As you could probably imagine, polycystic kidney disease is a genetic disorder that affects the kidneys by way of multiple cysts. Slowly, the cysts overtake healthy kidney tissue and can cause irreversible damage. As the tissue becomes damaged, kidneys lose their functionality and ability to filter waste from our blood. Polycystic Kidney Disease (PKD) can develop cysts on other internal organs, including the liver — another powerhouse of filtration for our bodies.
PKD can be autosomal recessive or dominant; recessive PKD can be tragic and cause infants to pass while still in utero or shortly after delivery, though some will survive into adulthood. Autosomal Dominant Polycystic Kidney Disease carries an average life expectancy of between 53 to 70 years.
Raising Awareness Through Education
In Canada, we recognize September 4 as being PKD Awareness Day. We encourage you to use the hashtags #PKDAwarenesDay and #Sept4 to help talk about this chronic illness so that we can bring more awareness to the cause and hopefully develop better treatments for the 66,000 Canadians living with PKD.
PKD is largely an inherited disease and can be either autosomal dominant or recessive. In the autosomal dominant PKD, symptoms begin in adulthood although the cysts themselves can begin to develop in childhood. Autosomal dominant PKD is most often diagnosed between the ages of 30 and 40. Autosomal recessive PKD is more rare and can be diagnosed as early as before a baby is even born, but can also be missed and not diagnosed until childhood.
Autosomal Recessive Polycystic Kidney Disease in Children and Fetuses
For autosomal recessive PKD, some infants may pass before or shortly after birth due to respiratory failure. It is an incredibly devastating ailment causing the loss of life at a very young age for those who suffer from this rare disease. Children who survive into adulthood will often go on to develop kidney failure before they reach adulthood. These children may have frequent urinary tract infections, high blood pressure, liver scarring (cirrhosis), varicose veins, stunted growth, and low blood cell counts.
Diagnosis is often done though ultrasound — either in vitro/during pregnancy or after birth an ultrasound of the kidneys and the liver are used in diagnosis. Unfortunately, there is no cure for this disease and so treatment largely includes symptom management only. Once they progress into kidney failure, dialysis and transplants can be considered.
Autosomal Dominant Polycystic Kidney Disease in Adults
As noted above, autosomal dominant PKD is most often diagnosed between the ages of 30 and 40. Although the cysts can begin to form on the kidneys and other vital organs much earlier than that, it is most common for these cysts to show signs and symptoms in middle adulthood.
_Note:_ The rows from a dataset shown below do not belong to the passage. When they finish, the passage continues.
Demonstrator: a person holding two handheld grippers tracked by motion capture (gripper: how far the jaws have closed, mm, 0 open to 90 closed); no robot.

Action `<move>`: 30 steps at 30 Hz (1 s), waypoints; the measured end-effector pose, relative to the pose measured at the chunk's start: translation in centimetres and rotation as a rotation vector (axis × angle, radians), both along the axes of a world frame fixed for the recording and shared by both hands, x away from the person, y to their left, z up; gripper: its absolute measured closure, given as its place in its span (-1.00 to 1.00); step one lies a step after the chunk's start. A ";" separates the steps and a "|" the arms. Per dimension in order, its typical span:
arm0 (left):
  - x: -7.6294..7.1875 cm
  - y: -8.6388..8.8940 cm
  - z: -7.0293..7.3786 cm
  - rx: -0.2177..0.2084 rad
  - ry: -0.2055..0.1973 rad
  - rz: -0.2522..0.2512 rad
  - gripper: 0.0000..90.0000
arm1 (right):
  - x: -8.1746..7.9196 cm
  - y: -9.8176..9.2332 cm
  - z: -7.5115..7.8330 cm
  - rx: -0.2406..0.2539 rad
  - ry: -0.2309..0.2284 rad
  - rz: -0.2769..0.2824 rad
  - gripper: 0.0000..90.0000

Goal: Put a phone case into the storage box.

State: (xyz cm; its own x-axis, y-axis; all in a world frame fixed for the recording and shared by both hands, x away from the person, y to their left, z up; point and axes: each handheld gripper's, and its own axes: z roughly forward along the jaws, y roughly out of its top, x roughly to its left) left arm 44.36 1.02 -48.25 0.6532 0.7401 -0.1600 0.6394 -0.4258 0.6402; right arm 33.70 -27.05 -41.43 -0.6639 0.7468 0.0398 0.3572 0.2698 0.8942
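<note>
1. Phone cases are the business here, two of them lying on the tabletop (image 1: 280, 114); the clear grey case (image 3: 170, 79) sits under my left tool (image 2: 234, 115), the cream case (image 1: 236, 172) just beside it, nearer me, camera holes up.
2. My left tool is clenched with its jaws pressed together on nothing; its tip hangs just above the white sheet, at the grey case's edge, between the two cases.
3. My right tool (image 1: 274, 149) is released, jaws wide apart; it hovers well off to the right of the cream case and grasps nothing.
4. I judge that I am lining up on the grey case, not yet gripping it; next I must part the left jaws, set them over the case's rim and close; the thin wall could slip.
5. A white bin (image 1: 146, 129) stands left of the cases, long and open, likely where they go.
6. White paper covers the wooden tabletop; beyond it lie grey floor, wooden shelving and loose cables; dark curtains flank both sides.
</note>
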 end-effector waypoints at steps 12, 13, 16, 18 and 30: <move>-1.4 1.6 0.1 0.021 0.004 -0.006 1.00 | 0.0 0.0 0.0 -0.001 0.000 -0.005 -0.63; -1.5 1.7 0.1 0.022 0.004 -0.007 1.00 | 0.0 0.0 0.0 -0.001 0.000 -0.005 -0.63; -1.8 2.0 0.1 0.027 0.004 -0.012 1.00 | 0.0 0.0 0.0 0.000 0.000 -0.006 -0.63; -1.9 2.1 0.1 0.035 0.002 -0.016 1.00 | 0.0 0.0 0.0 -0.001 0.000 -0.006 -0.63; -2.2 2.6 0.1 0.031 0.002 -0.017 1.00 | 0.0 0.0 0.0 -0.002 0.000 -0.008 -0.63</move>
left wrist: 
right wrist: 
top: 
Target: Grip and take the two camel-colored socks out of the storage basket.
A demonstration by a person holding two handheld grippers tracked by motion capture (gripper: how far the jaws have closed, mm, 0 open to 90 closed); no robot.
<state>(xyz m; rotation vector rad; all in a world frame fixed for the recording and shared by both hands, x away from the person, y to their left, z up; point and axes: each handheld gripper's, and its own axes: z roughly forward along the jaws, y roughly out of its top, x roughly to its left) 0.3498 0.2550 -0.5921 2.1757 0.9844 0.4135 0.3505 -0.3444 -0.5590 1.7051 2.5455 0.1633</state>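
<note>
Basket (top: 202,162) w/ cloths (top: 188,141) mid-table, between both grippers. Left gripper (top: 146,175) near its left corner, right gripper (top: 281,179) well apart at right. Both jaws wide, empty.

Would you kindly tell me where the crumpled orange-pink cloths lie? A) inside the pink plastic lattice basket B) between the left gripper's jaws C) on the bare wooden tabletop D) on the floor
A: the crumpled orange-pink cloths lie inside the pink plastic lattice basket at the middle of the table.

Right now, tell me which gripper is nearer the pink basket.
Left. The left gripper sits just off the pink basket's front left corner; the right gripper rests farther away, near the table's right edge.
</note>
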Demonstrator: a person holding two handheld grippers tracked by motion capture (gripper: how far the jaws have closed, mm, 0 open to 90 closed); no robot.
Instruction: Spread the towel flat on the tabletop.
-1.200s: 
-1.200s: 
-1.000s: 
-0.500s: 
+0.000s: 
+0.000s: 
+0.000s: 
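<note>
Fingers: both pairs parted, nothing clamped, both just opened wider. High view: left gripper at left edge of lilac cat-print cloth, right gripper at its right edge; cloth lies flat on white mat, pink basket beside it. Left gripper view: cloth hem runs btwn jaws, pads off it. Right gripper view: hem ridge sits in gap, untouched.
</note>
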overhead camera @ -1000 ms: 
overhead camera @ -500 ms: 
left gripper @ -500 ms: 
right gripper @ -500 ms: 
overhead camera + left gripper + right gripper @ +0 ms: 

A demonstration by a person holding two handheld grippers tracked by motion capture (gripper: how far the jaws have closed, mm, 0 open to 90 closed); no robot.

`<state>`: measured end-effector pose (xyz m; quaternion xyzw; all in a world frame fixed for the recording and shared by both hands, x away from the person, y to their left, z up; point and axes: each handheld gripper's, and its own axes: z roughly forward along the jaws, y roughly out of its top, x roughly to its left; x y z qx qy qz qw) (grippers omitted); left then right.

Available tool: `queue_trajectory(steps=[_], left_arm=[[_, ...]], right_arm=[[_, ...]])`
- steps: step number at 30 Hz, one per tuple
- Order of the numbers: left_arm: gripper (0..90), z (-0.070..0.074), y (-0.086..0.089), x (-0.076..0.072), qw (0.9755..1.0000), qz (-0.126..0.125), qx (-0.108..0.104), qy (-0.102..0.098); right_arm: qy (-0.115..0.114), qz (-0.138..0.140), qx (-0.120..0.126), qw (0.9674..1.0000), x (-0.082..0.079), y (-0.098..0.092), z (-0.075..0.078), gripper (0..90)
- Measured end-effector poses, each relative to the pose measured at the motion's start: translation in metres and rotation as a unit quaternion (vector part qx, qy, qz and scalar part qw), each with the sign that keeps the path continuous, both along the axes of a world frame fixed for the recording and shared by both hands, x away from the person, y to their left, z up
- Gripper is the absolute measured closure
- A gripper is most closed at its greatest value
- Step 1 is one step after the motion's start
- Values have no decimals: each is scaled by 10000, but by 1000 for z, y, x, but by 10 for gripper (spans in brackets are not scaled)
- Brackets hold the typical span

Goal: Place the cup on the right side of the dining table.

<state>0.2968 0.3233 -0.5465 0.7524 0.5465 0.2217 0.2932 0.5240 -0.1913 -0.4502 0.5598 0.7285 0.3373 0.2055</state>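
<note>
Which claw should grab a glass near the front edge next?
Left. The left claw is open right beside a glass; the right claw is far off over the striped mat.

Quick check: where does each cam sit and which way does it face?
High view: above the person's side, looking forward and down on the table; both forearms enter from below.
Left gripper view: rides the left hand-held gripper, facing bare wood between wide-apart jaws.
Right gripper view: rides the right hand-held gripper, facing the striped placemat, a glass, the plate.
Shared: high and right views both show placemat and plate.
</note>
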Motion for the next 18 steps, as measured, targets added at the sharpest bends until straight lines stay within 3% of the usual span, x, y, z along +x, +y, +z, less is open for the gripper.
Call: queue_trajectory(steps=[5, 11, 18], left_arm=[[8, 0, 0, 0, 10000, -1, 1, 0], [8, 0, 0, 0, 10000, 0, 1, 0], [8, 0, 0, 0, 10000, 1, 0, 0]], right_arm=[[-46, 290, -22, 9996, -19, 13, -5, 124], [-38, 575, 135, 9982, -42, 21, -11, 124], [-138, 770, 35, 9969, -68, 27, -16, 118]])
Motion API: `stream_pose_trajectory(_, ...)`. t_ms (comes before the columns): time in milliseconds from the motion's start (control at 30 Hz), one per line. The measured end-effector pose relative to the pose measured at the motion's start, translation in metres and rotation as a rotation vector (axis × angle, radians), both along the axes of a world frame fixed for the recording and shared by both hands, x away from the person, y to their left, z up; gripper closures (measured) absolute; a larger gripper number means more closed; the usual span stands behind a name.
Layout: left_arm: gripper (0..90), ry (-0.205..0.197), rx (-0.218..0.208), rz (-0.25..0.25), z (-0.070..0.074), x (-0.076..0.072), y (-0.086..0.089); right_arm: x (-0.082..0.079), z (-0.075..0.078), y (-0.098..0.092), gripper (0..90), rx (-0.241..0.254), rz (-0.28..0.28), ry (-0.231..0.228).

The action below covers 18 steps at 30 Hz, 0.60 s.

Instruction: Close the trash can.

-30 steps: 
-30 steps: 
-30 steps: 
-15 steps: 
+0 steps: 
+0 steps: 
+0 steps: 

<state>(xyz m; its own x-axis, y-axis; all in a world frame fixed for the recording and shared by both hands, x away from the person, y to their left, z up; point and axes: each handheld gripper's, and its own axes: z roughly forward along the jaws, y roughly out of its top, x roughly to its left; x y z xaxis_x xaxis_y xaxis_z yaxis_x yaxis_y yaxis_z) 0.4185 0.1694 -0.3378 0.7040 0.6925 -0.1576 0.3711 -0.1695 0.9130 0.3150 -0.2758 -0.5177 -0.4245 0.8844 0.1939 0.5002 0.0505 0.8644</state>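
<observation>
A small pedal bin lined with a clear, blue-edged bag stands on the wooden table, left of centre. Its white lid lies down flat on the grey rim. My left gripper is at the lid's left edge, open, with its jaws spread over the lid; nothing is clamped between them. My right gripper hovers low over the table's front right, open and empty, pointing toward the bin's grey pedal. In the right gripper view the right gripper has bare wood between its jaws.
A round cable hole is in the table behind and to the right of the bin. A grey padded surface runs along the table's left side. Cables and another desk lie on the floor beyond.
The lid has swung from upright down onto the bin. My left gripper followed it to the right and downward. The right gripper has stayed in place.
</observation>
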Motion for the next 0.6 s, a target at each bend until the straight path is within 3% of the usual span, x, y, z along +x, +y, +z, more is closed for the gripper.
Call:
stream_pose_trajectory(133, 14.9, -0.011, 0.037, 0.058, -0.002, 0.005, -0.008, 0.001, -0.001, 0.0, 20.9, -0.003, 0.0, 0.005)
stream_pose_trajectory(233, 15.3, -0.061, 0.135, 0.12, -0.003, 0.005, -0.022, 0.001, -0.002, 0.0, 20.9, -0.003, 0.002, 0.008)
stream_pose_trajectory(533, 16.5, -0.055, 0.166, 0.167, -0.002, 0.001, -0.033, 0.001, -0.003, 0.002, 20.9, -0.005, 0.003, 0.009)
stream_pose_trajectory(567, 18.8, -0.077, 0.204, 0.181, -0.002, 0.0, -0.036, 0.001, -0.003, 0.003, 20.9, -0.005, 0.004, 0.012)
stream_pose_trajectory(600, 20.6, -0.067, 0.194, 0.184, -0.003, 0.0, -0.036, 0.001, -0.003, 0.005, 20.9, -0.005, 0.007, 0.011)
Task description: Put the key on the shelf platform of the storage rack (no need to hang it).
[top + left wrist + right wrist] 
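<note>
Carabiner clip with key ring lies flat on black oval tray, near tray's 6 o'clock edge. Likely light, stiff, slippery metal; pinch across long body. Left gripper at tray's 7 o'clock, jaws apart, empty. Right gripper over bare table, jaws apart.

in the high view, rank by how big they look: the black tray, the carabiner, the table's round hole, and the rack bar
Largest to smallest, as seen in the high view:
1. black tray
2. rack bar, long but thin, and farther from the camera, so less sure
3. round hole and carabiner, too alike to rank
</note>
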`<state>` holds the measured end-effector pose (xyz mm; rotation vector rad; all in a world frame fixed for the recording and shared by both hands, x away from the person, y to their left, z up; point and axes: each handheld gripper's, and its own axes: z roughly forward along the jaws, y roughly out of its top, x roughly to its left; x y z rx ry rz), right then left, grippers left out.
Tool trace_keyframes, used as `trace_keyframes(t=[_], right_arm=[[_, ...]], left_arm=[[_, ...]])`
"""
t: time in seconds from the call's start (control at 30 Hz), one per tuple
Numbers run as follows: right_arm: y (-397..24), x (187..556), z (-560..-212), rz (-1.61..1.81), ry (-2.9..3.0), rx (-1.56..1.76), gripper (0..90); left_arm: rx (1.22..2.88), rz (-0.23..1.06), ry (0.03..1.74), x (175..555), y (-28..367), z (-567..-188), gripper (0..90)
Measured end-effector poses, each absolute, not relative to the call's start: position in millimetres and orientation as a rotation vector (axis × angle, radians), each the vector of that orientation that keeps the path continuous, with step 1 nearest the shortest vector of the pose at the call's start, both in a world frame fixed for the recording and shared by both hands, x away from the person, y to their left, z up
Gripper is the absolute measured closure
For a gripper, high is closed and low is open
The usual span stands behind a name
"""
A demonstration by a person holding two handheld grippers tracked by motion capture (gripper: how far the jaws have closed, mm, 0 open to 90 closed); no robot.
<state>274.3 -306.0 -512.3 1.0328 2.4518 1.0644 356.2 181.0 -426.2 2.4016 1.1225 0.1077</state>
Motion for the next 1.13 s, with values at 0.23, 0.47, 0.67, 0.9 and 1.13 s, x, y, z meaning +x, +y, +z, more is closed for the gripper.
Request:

Signs and symptoms of PKD in adulthood include high blood pressure, frequent urinary tract infections, blood in urine/hematuria, kidney infections, kidney stones, kidney failure, pain in your back or sides, a sense of fullness in your abdomen and even an increase in the diameter of your abdomen; and headaches with no explainable cause.
Oddly, those who suffer with autosomal dominant polycystic kidney disease may also have heart valve abnormalities and be at an increased risk of brain aneurysms.
Much like the recessive type of PKD, dominant PKD is diagnosed via ultrasound of the kidneys. Other imagine might also be used, such as MRI or CT scans. In some cases, genetic testing may also be performed, but isn’t necessarily required to diagnose PKD.
As with the recessive type, treatment is much the same in that it focuses on helping symptoms and not curing of the disease as it is incurable. Blood pressure management is used to help control high blood pressure, and dialysis and transplants are considered when kidney failure is suspected and progressed to end stage disease.